The Free Press, Mankato, MN


April 30, 2006

Art parts

Retired Mapleton farmer makes art from metal parts

MAPLETON — — To Dick Sonnek, that old air compressor is actually a grasshopper.

While most people think of junk as ugly, the Mapleton farmer turned artist finds inspiration in the discarded items he discovers in the scrap yard.

Old street sweeping brushes look like eyebrows to Sonnek. A rusty tractor seat emerges as butterfly wings or turkey tails.

“I’m fortunate that I have an eye for a piece that will work well to create art,” Sonnek said. “The ideas pop into my head all of a sudden.”

That’s exactly what happened a few weeks ago in Mankato during one of his routine “scrap yard fixes.” Sonnek saw what probably was once a grate but is now a tangled crushed mass and immediately announced, “a horse.”

Actually all he had was the horse’s mane. But scrounging through his endless piles of potential art parts from other forages, Sonnek came up with the other pieces for his sculpture. Just recently the 11-foot-tall, 3,000-pound horse emerged from Sonnek’s machine shed after 55 hours of work.

Two old horse-drawn hay mowers make up the horse’s frame, one a Minnesota mower and the other a John Deere.
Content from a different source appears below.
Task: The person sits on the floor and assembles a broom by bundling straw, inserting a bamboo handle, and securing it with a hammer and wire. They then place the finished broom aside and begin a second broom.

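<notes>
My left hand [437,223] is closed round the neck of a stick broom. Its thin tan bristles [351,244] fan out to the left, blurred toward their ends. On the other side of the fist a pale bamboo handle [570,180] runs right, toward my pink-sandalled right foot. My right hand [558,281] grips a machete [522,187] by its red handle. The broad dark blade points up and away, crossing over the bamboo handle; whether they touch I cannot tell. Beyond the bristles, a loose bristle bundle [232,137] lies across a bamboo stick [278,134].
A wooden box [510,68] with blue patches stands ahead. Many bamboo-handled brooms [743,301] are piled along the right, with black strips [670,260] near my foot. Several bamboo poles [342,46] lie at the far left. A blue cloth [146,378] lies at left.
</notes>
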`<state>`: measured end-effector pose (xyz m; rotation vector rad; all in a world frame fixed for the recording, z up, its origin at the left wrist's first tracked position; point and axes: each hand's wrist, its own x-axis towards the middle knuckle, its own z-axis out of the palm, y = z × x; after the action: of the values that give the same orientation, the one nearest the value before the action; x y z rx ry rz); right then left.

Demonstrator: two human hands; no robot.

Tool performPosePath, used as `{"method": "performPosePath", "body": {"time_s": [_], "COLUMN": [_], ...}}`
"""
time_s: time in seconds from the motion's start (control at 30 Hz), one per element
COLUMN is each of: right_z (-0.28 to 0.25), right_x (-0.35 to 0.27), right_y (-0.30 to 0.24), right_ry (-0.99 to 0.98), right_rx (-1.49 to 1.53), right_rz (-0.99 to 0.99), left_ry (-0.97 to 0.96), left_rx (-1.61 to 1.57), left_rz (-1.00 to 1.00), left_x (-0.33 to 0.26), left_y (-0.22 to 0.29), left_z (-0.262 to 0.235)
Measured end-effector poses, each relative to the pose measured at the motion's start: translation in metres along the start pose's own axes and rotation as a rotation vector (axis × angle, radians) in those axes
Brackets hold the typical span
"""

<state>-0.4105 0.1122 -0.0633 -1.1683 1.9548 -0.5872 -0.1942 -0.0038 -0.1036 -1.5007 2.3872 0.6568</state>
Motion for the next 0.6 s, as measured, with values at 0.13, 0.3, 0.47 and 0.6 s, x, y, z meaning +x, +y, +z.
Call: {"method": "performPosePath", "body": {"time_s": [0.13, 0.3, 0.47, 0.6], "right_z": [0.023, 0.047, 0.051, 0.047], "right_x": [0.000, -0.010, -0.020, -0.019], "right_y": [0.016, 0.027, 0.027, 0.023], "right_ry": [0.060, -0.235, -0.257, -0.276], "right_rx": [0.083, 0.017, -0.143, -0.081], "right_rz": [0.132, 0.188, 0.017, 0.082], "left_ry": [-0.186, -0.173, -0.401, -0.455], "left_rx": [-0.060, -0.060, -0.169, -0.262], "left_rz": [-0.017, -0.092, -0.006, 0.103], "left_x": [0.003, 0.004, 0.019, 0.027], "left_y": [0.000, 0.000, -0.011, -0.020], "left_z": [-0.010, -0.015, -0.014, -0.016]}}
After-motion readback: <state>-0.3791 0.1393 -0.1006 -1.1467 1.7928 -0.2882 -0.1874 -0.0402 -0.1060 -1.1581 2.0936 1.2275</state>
The knees were once water pumps and the hooves are formed from the tops of oxygen welding cylinders.

The different body parts of the stallion (it is anatomically correct) include a grain seeder end piece, part of an old walking plow, a pick ax head, a furnace door on hinges that opens, a 1937 Chevy rim that rotates and an engine piston. The tail is made from a cow stanchion.

Junk art specialty

This form of art is called junk art or found art, sometimes outsider art. And it is what Sonnek is talented at crafting. He can take an ordinary machine part or discarded tool and make it into an extraordinary piece of art.